Folha de S. Paulo


Israel pensou ter aval de Trump, mas Casa Branca prepara contenção

Donald Trump, na ânsia por desempenhar o papel de anti-Obama, distribuiu na campanha promessas a cântaros e, no labirinto do Oriente Médio, disparou propostas sedutoras para o premiê israelense, Binyamin Netanyahu.

No entanto, a Casa Branca, após pressão saudita e jordaniana, faz desbotar o cheque em branco sonhado pelo governo de Israel.

Mussa Qawasma - 24.fev.2017/Reuters
Palestino atira sapato contra um pôster do presidente dos EUA, Donald Trump, em Hebron
Palestino atira sapato contra um pôster do presidente dos EUA, Donald Trump, em Hebron

Ao falar em mudar a embaixada norte-americana de Tel Aviv para Jerusalém e indicar para embaixador em Israel um defensor de assentamentos na Cisjordânia, Trump entusiasmou integrantes do gabinete direitista israelense e alimentou preocupação em países árabes, sobretudo nas monarquias sunitas.

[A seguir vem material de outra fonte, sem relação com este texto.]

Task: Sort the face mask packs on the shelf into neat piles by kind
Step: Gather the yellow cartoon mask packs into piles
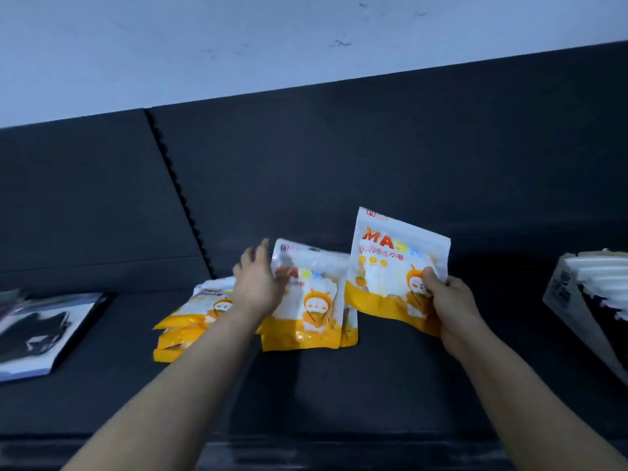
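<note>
A single head-worn wide-angle camera looks forward and down onto the dark shelf [339,385] from close range. Both forearms enter from the bottom edge and reach away from the lens. The shelf's back panel [339,158] and the pale wall [238,39] above it fill the upper frame, tilted by lens angle.

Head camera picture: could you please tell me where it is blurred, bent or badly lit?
Head view: the left hand is smeared by motion blur, while the right hand and its held mask pack are sharper, the word MASK readable; the wide lens bends and tilts the dark shelf; the light is dim and bluish, with glare on the dark pack at left.
</note>
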Demonstrator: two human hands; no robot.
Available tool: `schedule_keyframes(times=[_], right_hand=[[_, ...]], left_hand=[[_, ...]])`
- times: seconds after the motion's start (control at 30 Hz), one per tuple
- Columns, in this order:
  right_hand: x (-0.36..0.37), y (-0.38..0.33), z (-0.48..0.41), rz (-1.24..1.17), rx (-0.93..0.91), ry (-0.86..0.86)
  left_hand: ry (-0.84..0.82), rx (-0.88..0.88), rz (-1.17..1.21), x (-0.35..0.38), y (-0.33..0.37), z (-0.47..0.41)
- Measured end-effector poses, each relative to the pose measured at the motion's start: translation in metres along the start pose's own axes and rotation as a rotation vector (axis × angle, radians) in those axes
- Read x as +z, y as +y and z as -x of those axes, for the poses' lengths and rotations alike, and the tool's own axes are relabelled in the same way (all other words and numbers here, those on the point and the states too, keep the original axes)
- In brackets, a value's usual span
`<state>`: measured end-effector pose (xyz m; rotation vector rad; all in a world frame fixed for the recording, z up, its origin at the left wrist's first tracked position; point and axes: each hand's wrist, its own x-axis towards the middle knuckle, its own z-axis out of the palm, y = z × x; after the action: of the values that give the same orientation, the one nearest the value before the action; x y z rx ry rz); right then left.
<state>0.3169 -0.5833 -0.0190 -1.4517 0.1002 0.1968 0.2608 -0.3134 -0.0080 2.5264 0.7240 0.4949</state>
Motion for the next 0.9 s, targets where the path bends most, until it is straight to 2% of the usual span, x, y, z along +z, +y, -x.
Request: schedule_keyframes(times=[0.07,0.13,0.23,0.3,0.37,0.43,0.5,0.57,0.63,0.67,0.73,0.8,0.83,0.9], right_hand=[[0.010,0.006,0.001,-0.008,0.007,0.035],[0.019,0.008,0.003,-0.011,-0.002,0.044],[0.041,0.008,0.012,-0.037,-0.018,0.037],[0.055,0.007,0.017,-0.034,-0.035,0.020],[0.073,0.008,0.018,-0.001,-0.051,-0.019],[0.095,0.011,0.019,0.049,-0.069,-0.021],[0.123,0.012,0.019,0.107,-0.091,-0.050],[0.153,0.012,0.023,0.184,-0.124,-0.118],[0.175,0.014,0.027,0.295,-0.212,-0.143],[0.182,0.017,0.029,0.428,-0.292,-0.138],[0.187,0.032,0.030,0.912,-0.510,-0.113],[0.190,0.050,0.031,1.338,-0.591,-0.166],[0.193,0.056,0.031,1.462,-0.559,-0.213],[0.200,0.066,0.029,1.550,-0.481,-0.281]], left_hand=[[-0.179,0.202,-0.136,0.008,-0.009,0.006],[-0.327,0.245,-0.178,0.013,-0.016,0.011],[-0.320,0.249,-0.076,0.012,-0.024,0.010],[-0.219,0.158,0.181,0.004,-0.023,0.010],[-0.189,-0.008,0.675,-0.017,-0.021,0.011],[-0.393,-0.192,1.026,-0.041,-0.019,0.012],[-0.442,-0.136,1.000,-0.056,-0.026,0.013],[-0.262,-0.065,0.900,-0.066,-0.043,0.009],[-0.071,-0.104,0.816,-0.078,-0.069,-0.007],[-0.021,-0.141,0.746,-0.082,-0.087,-0.018],[-0.063,-0.176,0.429,-0.090,-0.119,-0.033],[-0.184,-0.227,0.134,-0.088,-0.140,-0.036],[-0.223,-0.268,0.115,-0.086,-0.147,-0.036],[-0.302,-0.383,0.343,-0.083,-0.152,-0.034]])
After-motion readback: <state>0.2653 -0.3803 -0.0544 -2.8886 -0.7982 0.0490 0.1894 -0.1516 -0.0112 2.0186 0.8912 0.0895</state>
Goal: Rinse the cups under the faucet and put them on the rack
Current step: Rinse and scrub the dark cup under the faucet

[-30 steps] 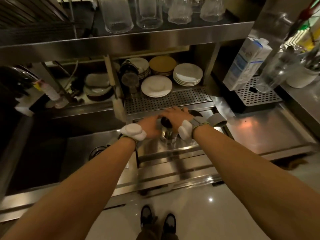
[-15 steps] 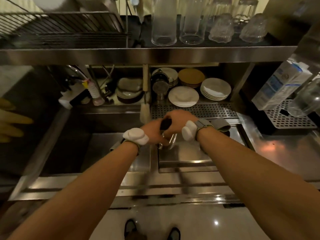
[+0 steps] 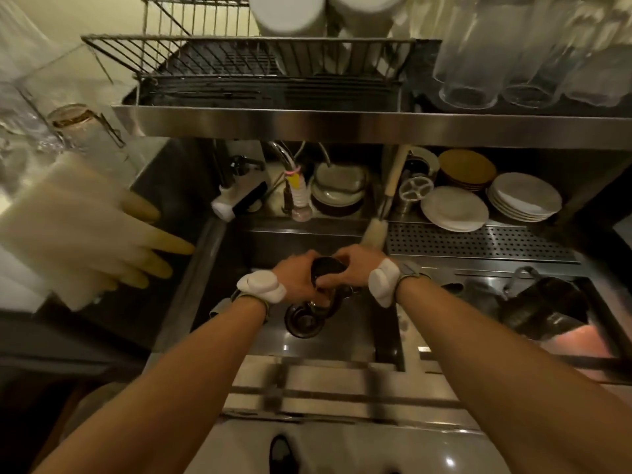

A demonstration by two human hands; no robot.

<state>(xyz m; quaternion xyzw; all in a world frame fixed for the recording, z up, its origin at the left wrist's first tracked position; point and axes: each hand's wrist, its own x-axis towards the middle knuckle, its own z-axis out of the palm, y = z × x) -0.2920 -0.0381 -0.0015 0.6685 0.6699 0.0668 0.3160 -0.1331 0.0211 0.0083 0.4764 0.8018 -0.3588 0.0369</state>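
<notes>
A small dark cup (image 3: 327, 268) is held between my left hand (image 3: 297, 279) and my right hand (image 3: 352, 271), both closed around it over the steel sink (image 3: 345, 331). Below the cup I see the round drain (image 3: 303, 319). The faucet (image 3: 285, 159) curves down at the back of the sink, well behind the cup; no water stream is visible. The wire rack (image 3: 260, 63) stands on the steel shelf above, with white cups (image 3: 289, 12) upside down at its back.
Yellowish rubber gloves (image 3: 85, 227) hang at the left. Clear glasses (image 3: 485, 63) stand on the shelf at the right. Stacked plates (image 3: 455, 208) and a brush (image 3: 374, 230) sit behind the sink. A dark pitcher (image 3: 543, 302) lies in the right basin.
Both hands carried the cup leftward from the right basin to above the sink drain. The view tilted up, bringing the rack and the gloves into sight.
</notes>
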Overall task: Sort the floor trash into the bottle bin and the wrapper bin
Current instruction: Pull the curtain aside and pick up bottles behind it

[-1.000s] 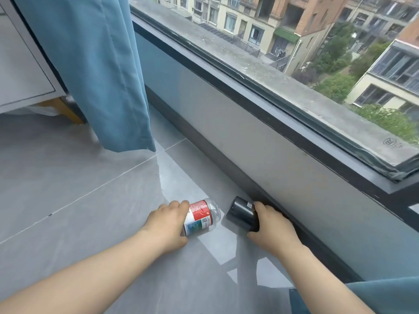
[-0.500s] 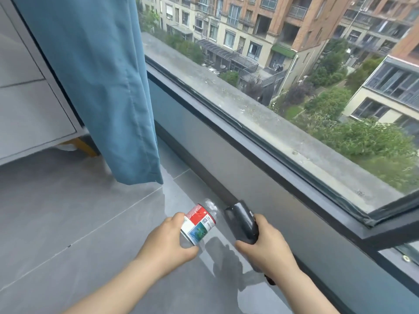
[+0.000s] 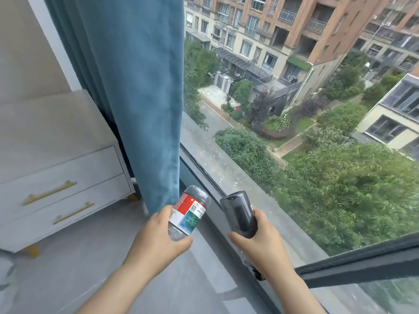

Coube ao rei Abdullah, da Jordânia, o papel de mensageiro. Arrancou no começo do mês encontro com o presidente americano e desenhou linhas vermelhas para auxiliar a modelar um vetor em nascimento: a visão política de Donald Trump para o Oriente Médio.

O empresário-apresentador transformado em presidente jamais demonstrou conhecimento sofisticado sobre a região. Percebeu agora não poder apenas percorrer a linha de desconstrução de abordagens de Barack Obama.

Após a iniciativa jordaniana, surgiram sinais de recuo. A Casa Branca, ainda numa mudança em relação ao governo democrata, rejeitou o rótulo de "obstáculos para paz" aos assentamentos na Cisjordânia.

No entanto, logo em seguida, sustentou que sua construção e expansão "poderiam ser prejudiciais à busca pela paz".

A reorientação prosseguiu na recente visita de Netanyahu à Casa Branca. Trump declarou aceitar a ideia de um Estado para israelenses e palestinos, desde que fosse "resultado de negociação entre as partes". Grupos direitistas em Israel comemoraram a admissão, por um presidente americano, do cenário de apenas um Estado entre o rio Jordão e o mar Mediterrâneo.

No entanto, Trump mencionou também a solução de dois Estados e pediu ainda para Netanyahu "segurar" a expansão de assentamentos. Repetiu a palavra "acordo" várias vezes. "E poderá ser um acordo maior e melhor do que algumas pessoas nesta sala compreendem", acrescentou.

Trump tenta se equilibrar entre compromissos políticos e ideológicos com a direita israelense e interesses estratégicos e econômicos com as monarquias árabes lideradas pelos sauditas.

A Casa Branca, portanto, sinaliza uma negociação apoiada no binômio Israel-Arábia Saudita que, sem relações diplomáticas, já dialogam por canais informais.

Israelenses e sauditas se aproximam por enxergarem no Irã, potência regional xiita, o inimigo comum. O presidente americano também descreve o regime iraniano como principal fator de desestabilização no Oriente Médio.

Trump sugere enveredar pela busca de um acordo amplo, entre seus aliados árabes e Israel, contemplando um eventual Estado palestino. O caminho é árduo, e ele carece da liderança necessária para implementar o processo.

Mas a sinalização da Casa Branca reforça a ideia de que, no fim das contas, a única alternativa para o conflito no Oriente Médio consiste na solução de dois Estados para dois povos, com segurança e viabilidade garantidas para israelenses e palestinos.